— Problem details —
Could you copy each line of the listing that holds "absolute"?

________________________________________

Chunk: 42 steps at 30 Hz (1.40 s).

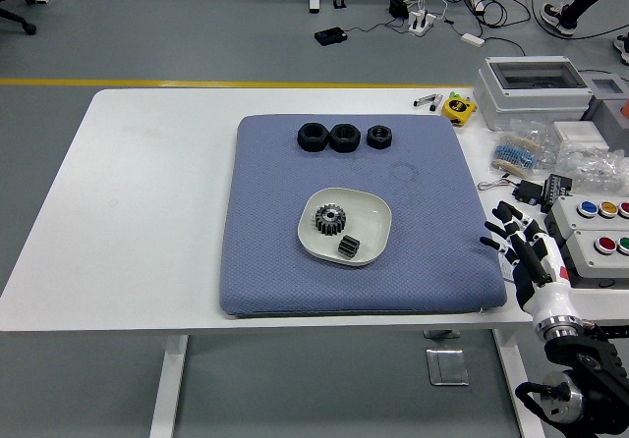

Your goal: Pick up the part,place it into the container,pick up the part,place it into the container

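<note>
Head view: gear (331, 221) (apparently metal) lies in dish (378, 214).

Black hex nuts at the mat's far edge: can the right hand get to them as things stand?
Probably yes. The open right hand sits by the blue mat's right edge, and nothing stands between it and the three black hex nuts; the white dish lies lower.

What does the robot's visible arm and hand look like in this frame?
Only the right arm shows, at the lower right corner. The right hand has black fingers with pale segments and a white back carrying a small red mark. A white and silver cylindrical wrist follows, then black forearm joints with round silver caps. No loose cables are visible on it. The left arm is out of view.
</note>
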Tool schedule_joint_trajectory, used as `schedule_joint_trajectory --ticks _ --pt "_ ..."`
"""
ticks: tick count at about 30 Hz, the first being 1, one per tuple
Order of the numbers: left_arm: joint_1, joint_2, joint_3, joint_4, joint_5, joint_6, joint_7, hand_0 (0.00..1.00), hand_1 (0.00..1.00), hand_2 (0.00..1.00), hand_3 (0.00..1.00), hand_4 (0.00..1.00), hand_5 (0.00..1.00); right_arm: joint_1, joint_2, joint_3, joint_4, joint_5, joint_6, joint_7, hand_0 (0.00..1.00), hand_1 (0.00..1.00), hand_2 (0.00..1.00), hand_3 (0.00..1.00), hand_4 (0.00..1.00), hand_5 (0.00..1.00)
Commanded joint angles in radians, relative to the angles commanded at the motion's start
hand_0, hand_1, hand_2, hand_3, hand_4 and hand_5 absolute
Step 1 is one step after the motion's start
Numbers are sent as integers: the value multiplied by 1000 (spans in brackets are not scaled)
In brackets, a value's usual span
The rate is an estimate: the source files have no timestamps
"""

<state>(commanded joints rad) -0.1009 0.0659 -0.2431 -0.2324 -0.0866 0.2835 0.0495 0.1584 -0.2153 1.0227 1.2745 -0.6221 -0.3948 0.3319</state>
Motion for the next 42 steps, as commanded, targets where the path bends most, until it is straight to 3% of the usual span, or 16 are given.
schedule_joint_trajectory --ticks 42 --pt "-1 -2 6 0 -13 0 -2 616 587 653 594 573 588 4 10 -8 -9 4 6 9 638 701 778 712 949 591"
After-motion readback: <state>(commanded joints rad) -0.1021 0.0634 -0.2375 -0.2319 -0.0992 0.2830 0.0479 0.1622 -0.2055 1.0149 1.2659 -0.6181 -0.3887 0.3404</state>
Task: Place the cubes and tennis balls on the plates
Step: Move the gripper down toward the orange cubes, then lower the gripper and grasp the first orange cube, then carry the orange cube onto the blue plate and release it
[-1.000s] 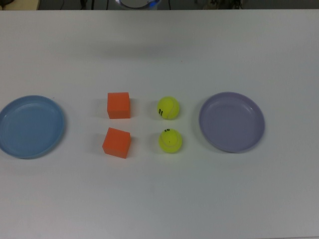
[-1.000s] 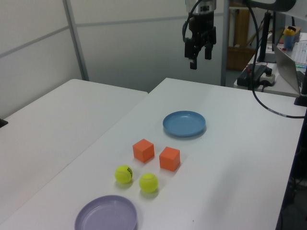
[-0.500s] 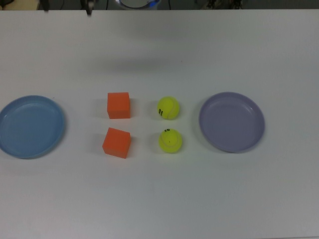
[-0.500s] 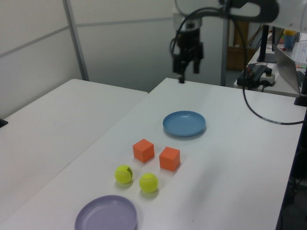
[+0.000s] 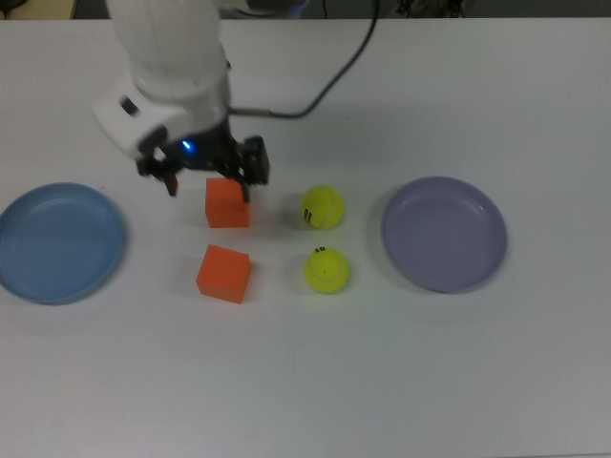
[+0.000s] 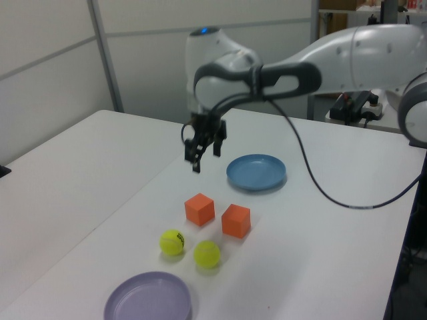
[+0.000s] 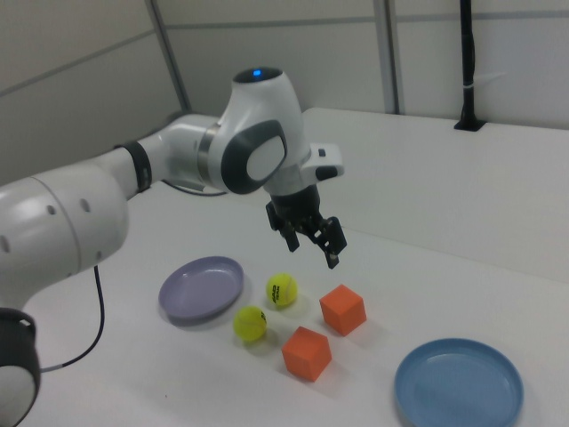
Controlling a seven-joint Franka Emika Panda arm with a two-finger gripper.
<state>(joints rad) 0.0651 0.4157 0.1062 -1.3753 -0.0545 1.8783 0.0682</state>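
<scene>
Claw fingers stood spread apart and held nothing, hanging in the air above the white bench at the end of the white arm. In the top view the claw sat over the upper of the two orange cubes, with one dark finger at each side of it; the left view and the right view showed it well above that cube, not touching. The other cube lay just below the first in the top view, turned a little askew. To the top view's right of the cubes lay the two tennis balls, one level with the upper cube and one level with the lower, each showing small black marks. All four things rested on the bare bench, near one another but apart. The light blue plate lay at the top view's left edge, and the lavender plate lay to the top view's right of the balls; both held nothing. In the left view the blue plate lay beyond the cubes and the lavender plate lay nearest the camera. A black cable ran from the arm across the bench.
</scene>
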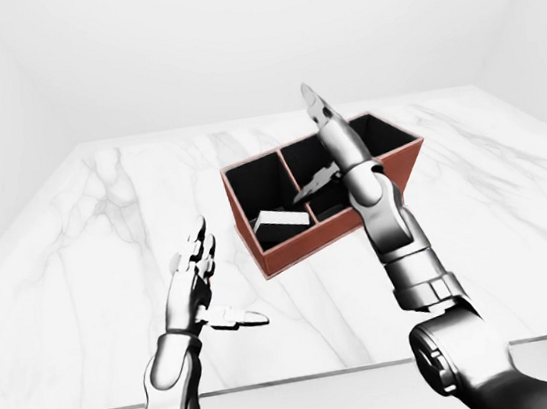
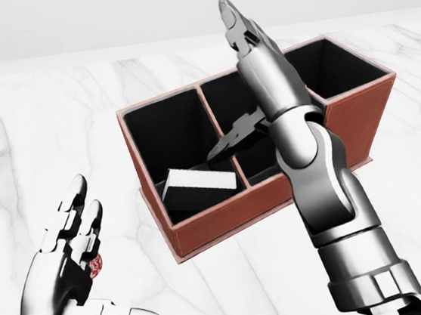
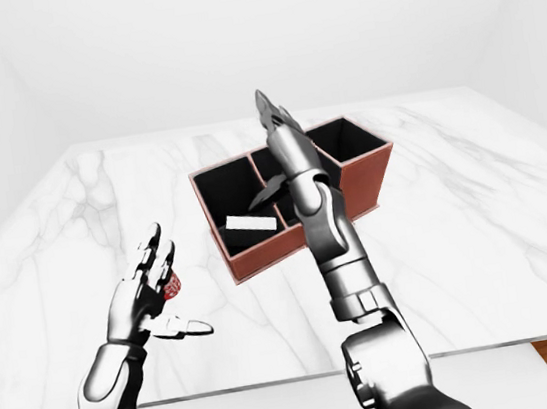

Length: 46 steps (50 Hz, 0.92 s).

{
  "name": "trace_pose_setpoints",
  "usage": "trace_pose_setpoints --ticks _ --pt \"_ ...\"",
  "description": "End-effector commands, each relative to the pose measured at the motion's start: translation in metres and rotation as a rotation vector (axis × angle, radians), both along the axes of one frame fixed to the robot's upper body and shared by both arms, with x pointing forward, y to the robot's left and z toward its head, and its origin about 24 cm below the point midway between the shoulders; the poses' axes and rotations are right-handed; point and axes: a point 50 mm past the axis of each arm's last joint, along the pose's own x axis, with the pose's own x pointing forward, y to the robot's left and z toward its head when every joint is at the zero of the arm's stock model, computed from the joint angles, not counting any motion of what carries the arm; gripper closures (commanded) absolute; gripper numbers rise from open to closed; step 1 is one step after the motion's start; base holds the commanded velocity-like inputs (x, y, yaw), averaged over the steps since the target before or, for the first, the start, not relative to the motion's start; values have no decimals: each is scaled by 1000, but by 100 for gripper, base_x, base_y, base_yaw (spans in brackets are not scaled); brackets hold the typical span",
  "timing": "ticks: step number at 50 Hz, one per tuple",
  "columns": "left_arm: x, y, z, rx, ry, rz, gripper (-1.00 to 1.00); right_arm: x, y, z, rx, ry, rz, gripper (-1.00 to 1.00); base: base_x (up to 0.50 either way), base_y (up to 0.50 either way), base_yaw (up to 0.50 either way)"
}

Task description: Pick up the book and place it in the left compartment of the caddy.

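Observation:
A brown caddy (image 2: 358,121) with three black compartments stands on the white marble table (image 2: 40,131). The book (image 2: 198,185), dark with white page edges, lies tilted inside the left compartment. My right hand (image 2: 247,47) is open and empty, raised above the middle compartment with fingers pointing up and thumb spread toward the left compartment. My left hand (image 2: 80,248) is open and empty, over the table at the lower left of the head view, apart from the caddy.
A small red object (image 3: 170,286) shows just behind my left hand's fingers. The table's near edge (image 1: 306,377) runs along the bottom of the eye views. White walls stand beyond the table.

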Motion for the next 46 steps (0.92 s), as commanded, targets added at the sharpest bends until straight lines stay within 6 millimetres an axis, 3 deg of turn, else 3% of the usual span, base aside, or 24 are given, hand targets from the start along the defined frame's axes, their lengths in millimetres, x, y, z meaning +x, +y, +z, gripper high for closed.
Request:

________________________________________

— Answer for this exercise —
hand_0, hand_1, hand_2, hand_3, hand_4 and hand_5 absolute
  "description": "End-effector commands, each relative to the pose measured at the motion's start: translation in metres and rotation as a rotation vector (axis × angle, radians), both along the axes of one frame fixed to the robot's upper body and shared by both arms, with x pointing forward, y to the robot's left and z toward its head, and its origin about 24 cm below the point midway between the shoulders; the poses' axes and rotations are right-handed; point and axes: a point 50 mm past the axis of each arm's last joint, along the pose's own x axis, with the pose's own x pointing forward, y to the robot's left and z toward its head when every joint is at the zero of the arm's stock model, computed from the joint angles, not counting any motion of what carries the arm; gripper closures (commanded) absolute; gripper numbers rise from open to closed; step 1 is one step after the motion's start; base holds the commanded velocity-like inputs (x, y, yaw), averaged over the steps since the target before or, for the first, the start, not relative to the motion's start; values have no decimals: each is scaled by 1000, but by 100 for gripper, base_x, base_y, base_yaw (spans in brackets are not scaled); brackets hold the typical span",

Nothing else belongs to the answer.